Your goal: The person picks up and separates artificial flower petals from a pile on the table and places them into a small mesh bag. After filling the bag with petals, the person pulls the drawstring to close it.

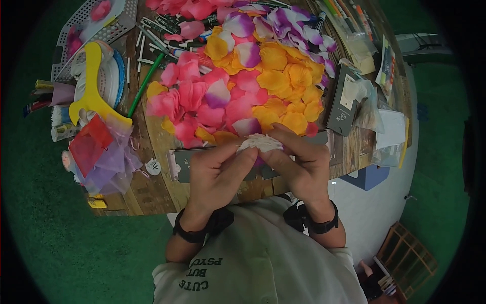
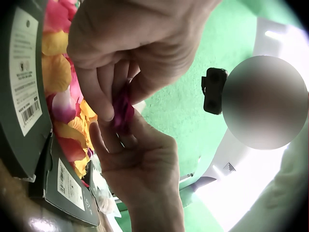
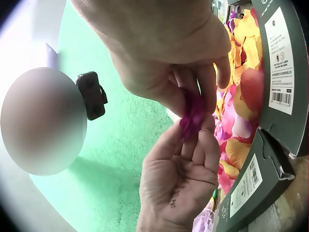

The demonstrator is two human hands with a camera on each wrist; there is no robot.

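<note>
Both hands meet in front of the chest at the near table edge, holding one small bunch of white-and-purple flower petals (image 1: 259, 143) between them. Thumb and fingers of the left hand (image 1: 216, 172) pinch its left side; those of the right hand (image 1: 298, 164) pinch the right side. From above the bunch looks white and crinkled, while its purple underside (image 2: 123, 112) shows in both wrist views. Just beyond the hands lies a wide heap of loose petals, with pink petals (image 1: 190, 101), yellow petals (image 1: 286, 76) and white-purple petals (image 1: 291, 25).
Dark boxes (image 2: 24, 92) stand along the near edge under the hands. At left are a yellow fan-like piece (image 1: 93, 91), a perforated basket (image 1: 126, 25), mesh bags (image 1: 111, 162) and a green stick (image 1: 145, 85). Markers lie among the petals; another dark box (image 1: 341, 104) and plastic bags (image 1: 372, 114) sit right.
</note>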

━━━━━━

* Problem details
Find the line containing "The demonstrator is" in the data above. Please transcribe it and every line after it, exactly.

* Response box
The demonstrator is two human hands with a camera on each wrist; there is no robot.

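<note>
Both hands meet in front of the chest at the near table edge, holding one small bunch of white-and-purple flower petals (image 1: 259, 143) between them. Thumb and fingers of the left hand (image 1: 216, 172) pinch its left side; those of the right hand (image 1: 298, 164) pinch the right side. From above the bunch looks white and crinkled, while its purple underside (image 2: 123, 112) shows in both wrist views. Just beyond the hands lies a wide heap of loose petals, with pink petals (image 1: 190, 101), yellow petals (image 1: 286, 76) and white-purple petals (image 1: 291, 25).
Dark boxes (image 2: 24, 92) stand along the near edge under the hands. At left are a yellow fan-like piece (image 1: 93, 91), a perforated basket (image 1: 126, 25), mesh bags (image 1: 111, 162) and a green stick (image 1: 145, 85). Markers lie among the petals; another dark box (image 1: 341, 104) and plastic bags (image 1: 372, 114) sit right.
</note>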

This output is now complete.